The only catch is that there is a HUGE amount of feedback in economic systems, psychological and monetary, so drawing the dividing line between what constitutes an external stimulus and just the behavior of the system itself gets a little tricky.

Just a little food for thought...

Oh - and my central point - the liquidity input applied in preparation for Y2K was so huge that it swamped out the natural response of the system. You can shape an input that way if you apply a ramp rather than a step, and you get no ringing even from an underdamped system. If we are seeing the mirror image of that liquidity ramp applied to the system, bounces will remain brief.

That said, I'm less than fully exposed right now, just in case somebody figures out how to stem the drain.

BC



To: AllansAlias who wrote (46545)7/20/2002 2:03:51 PM
From: Shack  Read Replies (2) | Respond to of 209892
 
This is all most fascinating and we have to work together here to stay objective, at this point more than any other

Along these lines, let us not forget that the monetary aggregates are still showing decent growth, albeit off the torrid pace of last spring.
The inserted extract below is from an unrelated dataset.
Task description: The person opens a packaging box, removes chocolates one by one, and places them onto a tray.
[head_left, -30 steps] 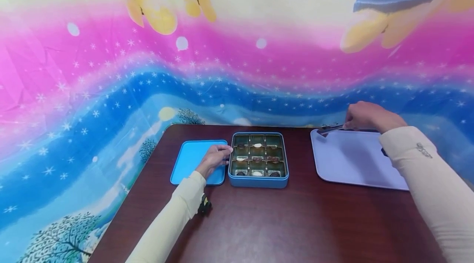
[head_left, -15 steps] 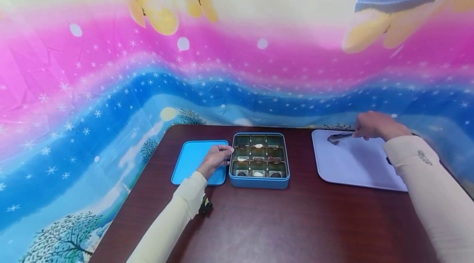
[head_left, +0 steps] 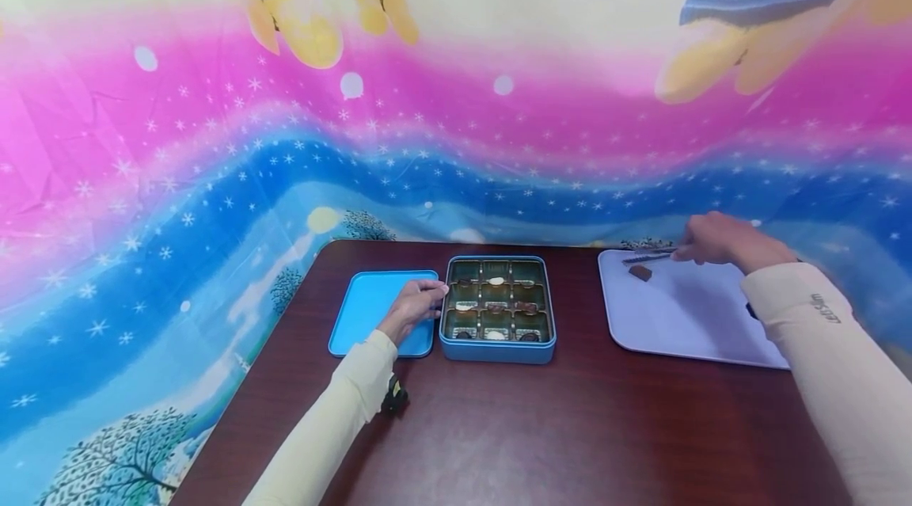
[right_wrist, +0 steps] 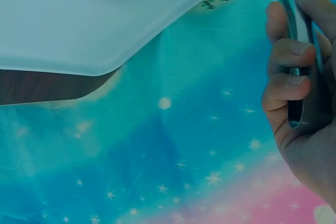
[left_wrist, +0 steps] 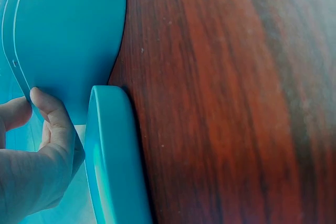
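Observation:
In the head view my left hand (head_left: 415,306) pinches the left rim of a blue square tin (head_left: 497,352). The tin's divided insert holds several brown and cream-coloured chocolates, one per compartment. Thumb and forefinger meet at the tin's edge in the left wrist view. My right hand (head_left: 720,241), above the lilac tray (head_left: 684,324), grips metal tongs (head_left: 651,255); their handle (right_wrist: 310,98) shows between palm and fingers in the right wrist view. Just below the tong tips a brown chocolate (head_left: 640,273) lies on the tray, near its back left corner.
The bright blue lid (head_left: 363,312) lies on the brown table (head_left: 499,427), left of the tin and partly under my left hand. A printed cloth (head_left: 427,134) hangs directly behind the table's back edge.
The right hand has moved slightly right and down with the tongs, from the tray's back left corner. A brown chocolate now shows apart from the tong tips. My left hand stays put.

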Action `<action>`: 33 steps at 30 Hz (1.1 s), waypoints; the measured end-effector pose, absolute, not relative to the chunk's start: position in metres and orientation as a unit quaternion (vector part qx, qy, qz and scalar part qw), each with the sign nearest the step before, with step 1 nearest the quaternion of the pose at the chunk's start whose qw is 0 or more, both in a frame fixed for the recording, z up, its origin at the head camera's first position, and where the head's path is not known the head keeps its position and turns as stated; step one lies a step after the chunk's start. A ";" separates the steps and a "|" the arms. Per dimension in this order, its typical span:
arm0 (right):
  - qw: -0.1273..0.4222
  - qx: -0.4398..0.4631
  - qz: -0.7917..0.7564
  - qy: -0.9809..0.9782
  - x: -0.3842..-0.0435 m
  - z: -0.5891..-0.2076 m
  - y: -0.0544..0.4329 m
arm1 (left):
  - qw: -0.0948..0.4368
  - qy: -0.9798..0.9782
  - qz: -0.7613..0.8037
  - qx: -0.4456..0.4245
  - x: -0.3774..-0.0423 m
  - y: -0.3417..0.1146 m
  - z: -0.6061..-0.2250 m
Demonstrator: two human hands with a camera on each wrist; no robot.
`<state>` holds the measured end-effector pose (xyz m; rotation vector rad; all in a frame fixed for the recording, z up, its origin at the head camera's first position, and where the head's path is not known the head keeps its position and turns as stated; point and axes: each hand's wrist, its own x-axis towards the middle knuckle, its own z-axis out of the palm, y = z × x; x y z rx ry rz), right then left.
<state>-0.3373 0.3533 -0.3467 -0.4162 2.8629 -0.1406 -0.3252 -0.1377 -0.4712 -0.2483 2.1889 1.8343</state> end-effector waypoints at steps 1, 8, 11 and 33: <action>0.114 -0.148 -0.058 0.981 -0.337 -0.345 0.350 | 0.137 0.756 0.634 -0.084 -0.325 -0.138 -0.471; 0.062 -0.227 -0.115 0.965 -0.340 -0.340 0.314 | 0.134 0.757 0.635 -0.080 -0.323 -0.139 -0.472; 0.055 -0.246 -0.138 0.958 -0.342 -0.340 0.297 | 0.135 0.756 0.635 -0.082 -0.323 -0.139 -0.471; 0.116 -0.315 -0.176 0.926 -0.358 -0.355 0.199 | 0.139 0.754 0.636 -0.087 -0.323 -0.137 -0.470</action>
The credit bubble has a long way to go before it unwinds and I would argue that there is no hard evidence of it yet despite all the conditions being in place.
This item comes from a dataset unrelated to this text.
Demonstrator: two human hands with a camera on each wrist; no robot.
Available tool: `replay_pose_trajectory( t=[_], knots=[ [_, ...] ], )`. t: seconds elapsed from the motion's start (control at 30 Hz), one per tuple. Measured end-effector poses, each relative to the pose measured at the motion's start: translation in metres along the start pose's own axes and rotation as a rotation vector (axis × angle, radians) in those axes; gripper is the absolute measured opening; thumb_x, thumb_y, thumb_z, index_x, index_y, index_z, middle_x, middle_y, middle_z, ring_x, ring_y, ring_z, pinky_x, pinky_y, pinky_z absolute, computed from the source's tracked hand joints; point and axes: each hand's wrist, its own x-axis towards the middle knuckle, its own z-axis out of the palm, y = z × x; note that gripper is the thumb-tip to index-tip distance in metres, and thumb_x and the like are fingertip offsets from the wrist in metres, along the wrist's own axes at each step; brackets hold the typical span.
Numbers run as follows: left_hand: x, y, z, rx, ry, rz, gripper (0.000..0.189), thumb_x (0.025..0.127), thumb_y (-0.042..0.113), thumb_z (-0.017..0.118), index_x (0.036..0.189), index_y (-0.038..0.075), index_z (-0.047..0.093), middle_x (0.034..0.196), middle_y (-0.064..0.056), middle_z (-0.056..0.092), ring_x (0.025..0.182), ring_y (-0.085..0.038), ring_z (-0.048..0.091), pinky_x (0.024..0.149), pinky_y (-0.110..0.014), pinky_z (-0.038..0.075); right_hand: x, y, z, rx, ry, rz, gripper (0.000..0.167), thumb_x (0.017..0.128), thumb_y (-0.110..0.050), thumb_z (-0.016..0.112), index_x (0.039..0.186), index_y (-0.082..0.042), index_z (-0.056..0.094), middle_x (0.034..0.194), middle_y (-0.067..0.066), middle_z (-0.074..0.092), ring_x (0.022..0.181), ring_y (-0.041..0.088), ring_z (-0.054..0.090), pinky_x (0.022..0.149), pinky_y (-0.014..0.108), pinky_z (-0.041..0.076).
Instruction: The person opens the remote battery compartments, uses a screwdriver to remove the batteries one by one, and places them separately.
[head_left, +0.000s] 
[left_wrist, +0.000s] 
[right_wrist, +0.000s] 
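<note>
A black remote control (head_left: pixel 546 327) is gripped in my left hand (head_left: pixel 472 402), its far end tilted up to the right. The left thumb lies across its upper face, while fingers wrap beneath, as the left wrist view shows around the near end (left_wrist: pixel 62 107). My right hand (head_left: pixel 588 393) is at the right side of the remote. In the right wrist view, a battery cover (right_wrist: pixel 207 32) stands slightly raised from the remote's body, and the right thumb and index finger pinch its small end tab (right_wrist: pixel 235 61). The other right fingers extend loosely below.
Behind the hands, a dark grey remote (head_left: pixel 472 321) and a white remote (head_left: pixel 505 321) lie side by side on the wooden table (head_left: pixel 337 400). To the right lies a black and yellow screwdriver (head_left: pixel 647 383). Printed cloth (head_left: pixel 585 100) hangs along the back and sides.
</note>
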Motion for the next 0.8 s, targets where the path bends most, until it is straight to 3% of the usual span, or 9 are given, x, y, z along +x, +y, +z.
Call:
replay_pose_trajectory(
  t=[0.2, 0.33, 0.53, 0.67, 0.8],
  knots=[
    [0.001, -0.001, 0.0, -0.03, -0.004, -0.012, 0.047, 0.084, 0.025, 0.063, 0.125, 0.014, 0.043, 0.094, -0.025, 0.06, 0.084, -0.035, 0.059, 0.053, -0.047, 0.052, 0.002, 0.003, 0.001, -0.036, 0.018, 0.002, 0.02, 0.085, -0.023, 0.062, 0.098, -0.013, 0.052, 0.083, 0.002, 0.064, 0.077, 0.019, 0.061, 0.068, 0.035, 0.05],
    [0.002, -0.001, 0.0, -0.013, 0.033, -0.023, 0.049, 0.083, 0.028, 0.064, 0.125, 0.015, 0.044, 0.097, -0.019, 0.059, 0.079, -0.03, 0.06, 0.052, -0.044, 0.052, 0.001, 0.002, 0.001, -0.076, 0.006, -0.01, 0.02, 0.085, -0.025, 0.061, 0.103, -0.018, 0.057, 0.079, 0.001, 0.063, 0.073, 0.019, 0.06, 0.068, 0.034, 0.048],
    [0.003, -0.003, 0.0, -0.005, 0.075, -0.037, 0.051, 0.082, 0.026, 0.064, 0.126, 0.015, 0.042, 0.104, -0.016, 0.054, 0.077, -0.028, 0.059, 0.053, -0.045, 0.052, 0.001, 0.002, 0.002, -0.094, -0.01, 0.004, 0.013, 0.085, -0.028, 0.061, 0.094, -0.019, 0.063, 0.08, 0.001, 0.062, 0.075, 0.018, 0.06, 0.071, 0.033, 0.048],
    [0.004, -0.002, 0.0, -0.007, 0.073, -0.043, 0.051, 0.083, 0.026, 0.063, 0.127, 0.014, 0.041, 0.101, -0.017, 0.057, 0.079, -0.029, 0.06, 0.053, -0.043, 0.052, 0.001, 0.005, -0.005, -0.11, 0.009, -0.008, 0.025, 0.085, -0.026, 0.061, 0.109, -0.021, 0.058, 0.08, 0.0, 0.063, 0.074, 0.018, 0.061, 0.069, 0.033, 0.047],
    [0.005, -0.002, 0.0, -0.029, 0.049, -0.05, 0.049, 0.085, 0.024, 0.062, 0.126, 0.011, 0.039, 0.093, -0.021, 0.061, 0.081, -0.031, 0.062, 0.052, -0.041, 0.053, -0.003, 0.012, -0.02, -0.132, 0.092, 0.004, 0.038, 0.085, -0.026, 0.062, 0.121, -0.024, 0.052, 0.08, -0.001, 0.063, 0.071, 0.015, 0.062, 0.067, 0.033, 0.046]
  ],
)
I suspect we will have to wait for falling home prices as that is where most of the paper lies.



To: AllansAlias who wrote (46545)7/20/2002 2:18:44 PM
From: AllansAlias  Read Replies (4) | Respond to of 209892
 
I maintain that we are close in time to a sharp rally. Price, well, that's another matter. Conceptually, I will consider the next up move to be "wave 2 of the credit bubble bursting". It is the move after that that I fear.

I wanted to clarify/expand this a little. The coming up leg, a conceptual 2 up for the credit bubble, should be a big 'B' up for equities. At the top, folks will be bullish again. (That goes without saying. You can't have a "top" without it.)
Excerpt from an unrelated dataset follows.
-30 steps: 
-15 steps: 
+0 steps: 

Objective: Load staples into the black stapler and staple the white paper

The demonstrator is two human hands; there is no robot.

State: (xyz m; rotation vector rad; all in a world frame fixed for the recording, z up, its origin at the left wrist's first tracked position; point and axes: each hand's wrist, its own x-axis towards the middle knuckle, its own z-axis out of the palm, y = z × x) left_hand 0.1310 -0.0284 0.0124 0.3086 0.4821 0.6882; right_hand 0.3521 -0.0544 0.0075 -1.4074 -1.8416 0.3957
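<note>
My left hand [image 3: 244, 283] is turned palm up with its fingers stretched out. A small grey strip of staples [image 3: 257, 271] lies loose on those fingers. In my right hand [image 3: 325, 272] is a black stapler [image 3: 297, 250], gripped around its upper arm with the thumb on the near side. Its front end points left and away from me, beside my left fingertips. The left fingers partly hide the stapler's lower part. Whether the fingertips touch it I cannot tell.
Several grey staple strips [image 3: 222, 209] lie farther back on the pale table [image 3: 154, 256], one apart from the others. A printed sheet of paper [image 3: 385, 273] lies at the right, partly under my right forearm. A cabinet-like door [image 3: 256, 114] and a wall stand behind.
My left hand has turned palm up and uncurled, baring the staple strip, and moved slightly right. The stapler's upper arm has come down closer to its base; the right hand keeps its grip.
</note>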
The really ugly move is likely not the one we are witnessing now; it'll be the conceptual wave 3 down for the credit bubble and the 'C' down for equities. Imo, there is a good, many-month rally in the near future, but after that, I think we'll see a far worse slide than the one we are experiencing now.



To: AllansAlias who wrote (46545)7/21/2002 4:54:25 PM
From: NOW  Read Replies (1) | Respond to of 209892
 
we are not even close the the denial stage for credit bubble's bursting by the general public IMO.
THey are still at the pre-cognitive stage on that one, i am reasonably certain.
the denial stage we are just now leaving is the notion that accounting gamesmanship was limited to a few corporations, and we are now just in the depression stage of the tech/telecom bubble.



To: AllansAlias who wrote (46545)7/21/2002 9:35:19 PM
From: reaper  Read Replies (3) | Respond to of 209892
 
AA

<<Still, when the tech bubble exploded, there were many a fine rally on the way down that schooled the complacent bear>>

well then i guess i missed class those days as i have not been the least bit schooled. i haven't covered sh8t in three years except in cases of going-ot-of-business sales (Mutual Risk; NextCard; Enron; Hanover Compressor; HomeStore, etc). the friggin' Wizard of Oz is more powerful and scary than the Rubin bull <g>

the tech bubble and the credit bubble are different. the tech bubble is a friggin' toy popgun compared to the H-bomb that is the credit bubble. when 360 Networks goes under and can't pay its bills to Lucent, or its creditors, in the overall scheme of things it is no big deal. when MBIA's balance sheet is impaired and the State of MA can't get a bond deal underwritten to finance the Big Dig, and Fleet can't securitize the receivables associtad with its 4.25% home equity lines, then, Houston, we have a problem. Liquidity will evaporate and the Minsky ponzi economy in which we operate will cease to function properly. go back to Bobcor's linear controls post.

i'm sorry, i'm getting preachy and taunting again. i do not mean to be so, but frankly i'm afraid for my friends and parents if my worst-case scenario does come to pass. plus i'm pissed 'cause the Red Sox blew two late-inning leads and Lance, though he put huge time on his rivals, did not win the stage up the Ventoux today.